TAKEAWAY: Make sure managers know what to do with various scenarios under the ADA – and that they do it uniformly.

In the post on Tuesday 1/10/17 there was a legal alert re impaired access: ADA website accessibility lawsuits on the rise. Remember that public websites should be accessible to the blind and visually impaired too. Suits are becoming more common, especially in the few industries mentioned in the post. 2016 brought suits against Domino's Pizza, Potbelly Sandwich Works, Reebok, Panera Bread, and more. You don't want your name to be on the list!

TAKEAWAY: If your website is determined to be a "place of public accommodation" under the ADA, then it must be accessible to the blind and visually impaired – make the necessary changes soon.

The post on Wednesday 1/11/17 was about Sikh truckers reaching a settlement in religious discrimination case. It was an expensive lesson. The employer wanted Lakhbir Singh to cut some of his hair for a drug test – but that would have violated his Sikh beliefs. No alternative was offered to him or others in the same situation. The employer, J.B. Hunt Transport Services Inc., also acted wrongly about a urine test – see the post. Eventually, the employer agreed to alternative testing to accommodate their religious beliefs.

TAKEAWAY: Often there is not just one way to do something – and there should be another if the first interferes with someone's religious beliefs. Find the other way and stay legally compliant.

In the post on Thursday 1/12/17 we looked at the EEOC's FY 2016 performance report – which is indeed interesting. Some tidbits: the EEOC got more than $482M (yes, million) for victims of discrimination in fiscal year 2016, the vast majority of which came in other than through suits. The EEOC resolved over 97,000 charges, an increase over FY15. It also took in over 585,000 calls and 160,000 pre-charge inquiries. Those are huge numbers and very telling as to how long is the road to alleviate all illegal discrimination. More details are in the post and the report (for which the link is in the post).

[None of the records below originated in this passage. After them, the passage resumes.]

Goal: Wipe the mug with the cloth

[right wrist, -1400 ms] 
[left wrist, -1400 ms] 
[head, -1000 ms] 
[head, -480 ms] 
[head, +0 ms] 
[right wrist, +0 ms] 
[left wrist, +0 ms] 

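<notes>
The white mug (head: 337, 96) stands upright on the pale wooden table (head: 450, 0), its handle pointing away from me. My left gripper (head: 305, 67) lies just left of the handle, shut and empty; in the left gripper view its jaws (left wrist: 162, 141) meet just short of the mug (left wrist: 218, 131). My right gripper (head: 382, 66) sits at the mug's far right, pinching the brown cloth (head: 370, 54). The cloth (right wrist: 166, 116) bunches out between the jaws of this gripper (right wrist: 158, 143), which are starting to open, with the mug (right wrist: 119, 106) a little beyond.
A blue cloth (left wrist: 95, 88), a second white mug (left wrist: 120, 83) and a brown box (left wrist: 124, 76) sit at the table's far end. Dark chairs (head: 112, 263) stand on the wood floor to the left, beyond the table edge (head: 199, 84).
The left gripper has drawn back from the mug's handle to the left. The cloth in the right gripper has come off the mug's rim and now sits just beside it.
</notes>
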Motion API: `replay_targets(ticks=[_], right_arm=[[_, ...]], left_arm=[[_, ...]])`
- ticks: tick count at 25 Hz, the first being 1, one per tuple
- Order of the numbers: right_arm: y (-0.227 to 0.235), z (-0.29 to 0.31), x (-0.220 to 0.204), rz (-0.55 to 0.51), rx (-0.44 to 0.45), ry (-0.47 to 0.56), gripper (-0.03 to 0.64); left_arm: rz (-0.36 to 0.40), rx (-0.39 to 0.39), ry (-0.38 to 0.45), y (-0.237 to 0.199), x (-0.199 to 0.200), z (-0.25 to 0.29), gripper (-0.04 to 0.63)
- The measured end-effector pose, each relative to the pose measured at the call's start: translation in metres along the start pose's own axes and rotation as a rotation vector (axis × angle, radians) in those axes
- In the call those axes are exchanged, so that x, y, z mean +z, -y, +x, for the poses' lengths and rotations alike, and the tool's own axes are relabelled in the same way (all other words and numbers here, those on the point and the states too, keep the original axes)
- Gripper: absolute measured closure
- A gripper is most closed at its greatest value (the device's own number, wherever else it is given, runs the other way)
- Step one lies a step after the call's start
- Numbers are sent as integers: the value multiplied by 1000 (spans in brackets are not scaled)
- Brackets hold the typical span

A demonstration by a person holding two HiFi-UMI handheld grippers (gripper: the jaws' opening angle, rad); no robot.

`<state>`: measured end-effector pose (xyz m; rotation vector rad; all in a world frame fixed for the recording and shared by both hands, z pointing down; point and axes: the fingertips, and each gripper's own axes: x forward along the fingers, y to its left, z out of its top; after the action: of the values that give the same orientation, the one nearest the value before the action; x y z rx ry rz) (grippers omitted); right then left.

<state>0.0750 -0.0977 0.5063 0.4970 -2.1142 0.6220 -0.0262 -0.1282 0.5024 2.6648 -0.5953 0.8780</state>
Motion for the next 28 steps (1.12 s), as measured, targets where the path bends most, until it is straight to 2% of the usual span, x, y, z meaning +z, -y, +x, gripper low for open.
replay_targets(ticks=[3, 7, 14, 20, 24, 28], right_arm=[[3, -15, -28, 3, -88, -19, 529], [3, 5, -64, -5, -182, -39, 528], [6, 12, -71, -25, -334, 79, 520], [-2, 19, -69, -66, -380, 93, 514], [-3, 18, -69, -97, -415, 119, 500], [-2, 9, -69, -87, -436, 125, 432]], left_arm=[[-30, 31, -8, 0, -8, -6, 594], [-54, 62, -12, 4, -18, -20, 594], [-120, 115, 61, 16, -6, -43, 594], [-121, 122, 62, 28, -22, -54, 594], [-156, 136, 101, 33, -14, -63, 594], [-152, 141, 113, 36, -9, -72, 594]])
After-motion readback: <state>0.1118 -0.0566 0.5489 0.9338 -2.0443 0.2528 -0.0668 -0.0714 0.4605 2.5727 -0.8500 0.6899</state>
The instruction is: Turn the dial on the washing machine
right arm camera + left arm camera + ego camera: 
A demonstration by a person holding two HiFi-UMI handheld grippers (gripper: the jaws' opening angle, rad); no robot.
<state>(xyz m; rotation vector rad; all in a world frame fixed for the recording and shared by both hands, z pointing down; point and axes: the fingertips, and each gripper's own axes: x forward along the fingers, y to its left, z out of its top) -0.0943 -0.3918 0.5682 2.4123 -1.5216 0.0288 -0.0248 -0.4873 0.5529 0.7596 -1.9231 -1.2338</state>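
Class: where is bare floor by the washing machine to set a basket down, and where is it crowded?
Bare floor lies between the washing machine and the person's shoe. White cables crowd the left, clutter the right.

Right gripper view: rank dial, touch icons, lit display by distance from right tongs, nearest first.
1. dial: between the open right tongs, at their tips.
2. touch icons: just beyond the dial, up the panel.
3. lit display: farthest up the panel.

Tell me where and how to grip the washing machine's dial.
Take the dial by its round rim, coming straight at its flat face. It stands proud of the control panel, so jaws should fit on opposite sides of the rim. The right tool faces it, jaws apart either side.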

TAKEAWAY: Even though no names are listed, don't become a statistic in this or future years; know the law and follow it. Contact an employment law attorney for assistance.

The post on Friday 1/13/17 was about targeting FMLA fraud and abuse: moonlighting. Is it always something that should lead to termination of the employee? (Hint: no). The post suggests some steps to take when you find out, including surveillance if warranted under the circumstances. Just make sure that whatever you do is legal!

TAKEAWAY: Don't just fire someone you catch moonlighting during an Fapproved MLA leave – that might land you in expensive hot water.

Finally, the post yesterday 1/14/17 noted an express accommodation request is not required under the ADA. Hopefully that is only a reminder to you, not something new. In the case in the post, a medical tech who was unable to complete CPR training after surgery gets a trial on her ADA claim – despite having never specifically requested an accommodation. She had gotten approved FMLA leave for surgery and a doctor's return-to-work form with limitations noted on it. The employer required CPR certification; she informed the employer her doctor was requiring more PT before being able to complete the CPR certification. She was discharged for not being able to do CPR. The trial court found that an essential function and granted summary judgment for the employer. On appeal, the decision was reversed (and the case will go to trial on the issue of whether she made a request for accommodation sufficient to trigger's the employer duty to begin the interactive accommodation process.

TAKEAWAY: As noted in the post, once you find out about an employee's disability and any parts of the job s/he finds difficult due to that disability, begin the accommodation process. Don't stick your head in the sand waiting for the employee to act or you might find it's quicksand.